Na segunda cautelar, o juiz Itabaiana elaborou uma decisão bem maior do que a anterior. Em lugar das cinco páginas de abril – duas apenas para listar os 95 afetados pela medida – o despacho de dezembro tinha 29. Nelas, o magistrado se aprofundou na análise dos argumentos da Promotoria.

A medida de dezembro viabilizou, em junho de 2020, a terceira cautelar, a prisão preventiva de Queiroz e sua mulher, Márcia Oliveira de Aguiar. O argumento foi que atrapalhavam as investigações. Nesse documento, o MP inseriu novos elementos, antecipando parte do que seria usado na futura denúncia. Mostrou, por exemplo, o mapeamento via GPS dos movimentos de uma ex-assessora, Luiza Paes, que não frequentava a Assembleia Legislativa. Meses depois, em depoimento, ela assumiu ser “fantasma”: não ia ao trabalho.
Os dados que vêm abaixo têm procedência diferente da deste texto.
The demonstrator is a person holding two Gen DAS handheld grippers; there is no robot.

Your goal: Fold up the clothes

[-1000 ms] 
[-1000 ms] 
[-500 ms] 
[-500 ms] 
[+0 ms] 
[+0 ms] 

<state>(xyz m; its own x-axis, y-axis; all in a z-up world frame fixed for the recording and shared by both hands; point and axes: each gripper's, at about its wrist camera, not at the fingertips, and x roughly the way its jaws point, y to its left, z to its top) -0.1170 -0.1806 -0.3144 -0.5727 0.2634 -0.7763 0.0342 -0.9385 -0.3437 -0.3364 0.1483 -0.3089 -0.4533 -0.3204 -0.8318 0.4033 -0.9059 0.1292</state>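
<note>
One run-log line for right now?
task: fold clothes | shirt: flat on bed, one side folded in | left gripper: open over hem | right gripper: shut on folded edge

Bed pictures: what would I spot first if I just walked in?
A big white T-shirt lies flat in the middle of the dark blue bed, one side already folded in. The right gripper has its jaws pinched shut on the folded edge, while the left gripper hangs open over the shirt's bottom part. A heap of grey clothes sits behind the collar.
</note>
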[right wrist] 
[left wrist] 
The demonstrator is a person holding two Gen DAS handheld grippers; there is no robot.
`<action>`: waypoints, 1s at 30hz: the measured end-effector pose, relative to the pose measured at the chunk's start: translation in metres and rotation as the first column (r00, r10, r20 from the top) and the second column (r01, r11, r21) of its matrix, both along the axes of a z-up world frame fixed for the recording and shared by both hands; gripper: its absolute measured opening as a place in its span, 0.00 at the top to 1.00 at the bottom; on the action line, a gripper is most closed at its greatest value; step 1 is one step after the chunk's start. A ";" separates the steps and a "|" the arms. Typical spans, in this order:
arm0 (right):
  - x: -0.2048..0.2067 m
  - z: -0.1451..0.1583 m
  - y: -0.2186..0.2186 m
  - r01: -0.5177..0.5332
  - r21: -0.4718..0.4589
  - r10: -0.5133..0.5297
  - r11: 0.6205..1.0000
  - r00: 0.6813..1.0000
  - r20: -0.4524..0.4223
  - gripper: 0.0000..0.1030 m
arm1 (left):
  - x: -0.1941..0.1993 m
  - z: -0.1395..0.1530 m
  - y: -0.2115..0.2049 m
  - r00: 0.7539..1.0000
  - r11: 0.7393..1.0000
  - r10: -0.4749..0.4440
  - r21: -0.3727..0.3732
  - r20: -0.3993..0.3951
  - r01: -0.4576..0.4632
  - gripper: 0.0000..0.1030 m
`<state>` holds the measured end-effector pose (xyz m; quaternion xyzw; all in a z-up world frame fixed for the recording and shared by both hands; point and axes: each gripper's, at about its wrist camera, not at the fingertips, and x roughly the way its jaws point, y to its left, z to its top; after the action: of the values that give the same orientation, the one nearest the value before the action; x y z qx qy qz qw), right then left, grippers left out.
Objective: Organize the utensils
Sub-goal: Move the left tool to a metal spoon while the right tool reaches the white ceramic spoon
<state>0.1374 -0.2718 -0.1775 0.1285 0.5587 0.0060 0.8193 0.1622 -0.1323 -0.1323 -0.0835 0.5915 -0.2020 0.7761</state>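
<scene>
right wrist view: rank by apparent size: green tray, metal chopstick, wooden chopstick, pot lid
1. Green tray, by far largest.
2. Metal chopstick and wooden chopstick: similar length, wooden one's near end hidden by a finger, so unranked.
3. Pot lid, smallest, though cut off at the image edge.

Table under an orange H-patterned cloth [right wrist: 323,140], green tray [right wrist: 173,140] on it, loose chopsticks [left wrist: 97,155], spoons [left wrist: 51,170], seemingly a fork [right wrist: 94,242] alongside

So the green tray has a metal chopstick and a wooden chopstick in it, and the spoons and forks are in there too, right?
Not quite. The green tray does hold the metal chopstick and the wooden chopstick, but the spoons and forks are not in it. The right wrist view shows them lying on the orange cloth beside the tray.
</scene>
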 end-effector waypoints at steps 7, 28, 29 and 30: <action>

O ponto de partida da investigação foi um relatório do Conselho de Controle de Atividades Financeiras (Coaf), produzido na Operação Furna da Onça, sobre corrupção no Legislativo fluminense. O trabalho identificou movimentação atípica na conta de Queiroz e fez o MP investigar as suspeitas. A quebra de sigilo de dois anos atrás, no entanto, foi a primeira decisão judicial do caso. Gerou também desdobramentos – um deles, a denúncia formal pelos crimes elencados.

Flávio alega inocência, e sua defesa acumula vitórias

No momento, a defesa do senador acumula a vitória da invalidação da quebra de sigilo pelo STJ com outra: a do foro especial. Depois de ter sido tocado inicialmente pelo juiz Itabaiana, o caso foi para o Órgão Especial do Tribunal de Justiça. A mudança ocorreu após decisão da 3ª Câmara Criminal do Rio. O colegiado seguiu o entendimento de que, por ser deputado estadual na época dos supostos crimes, o hoje senador deveria ser julgado na instância onde os atuais parlamentares estaduais são processados.

Flávio alega, desde o início das investigações, que é inocente. Afirma ser alvo de perseguição política, cujo objetivo seria atingir o governo do presidente Bolsonaro. Queiroz também nega ter cometido crimes e já apresentou mais de uma versão para explicar o fato de sua conta ter movimentado muito mais dinheiro do que sua renda permitiria. Em uma delas, afirmou ganhar dinheiro com a compra e venda de carros. Em outra, disse que recolhia os salários dos funcionários do gabinete para redistribuir o dinheiro por uma rede mais ampla de colaboradores. O então deputado Flávio Bolsonaro não saberia de nada.

Ainda com relação ao foro em que o caso será julgado, há recursos pendentes em Brasília. Um é do MP, outro, da Rede Sustentabilidade. O relator de ambas é o ministro Gilmar Mendes. Enquanto foro e quebra de sigilo não forem decididos, dificilmente a denúncia andará, já que avanços dela poderiam gerar novos questionamentos da defesa.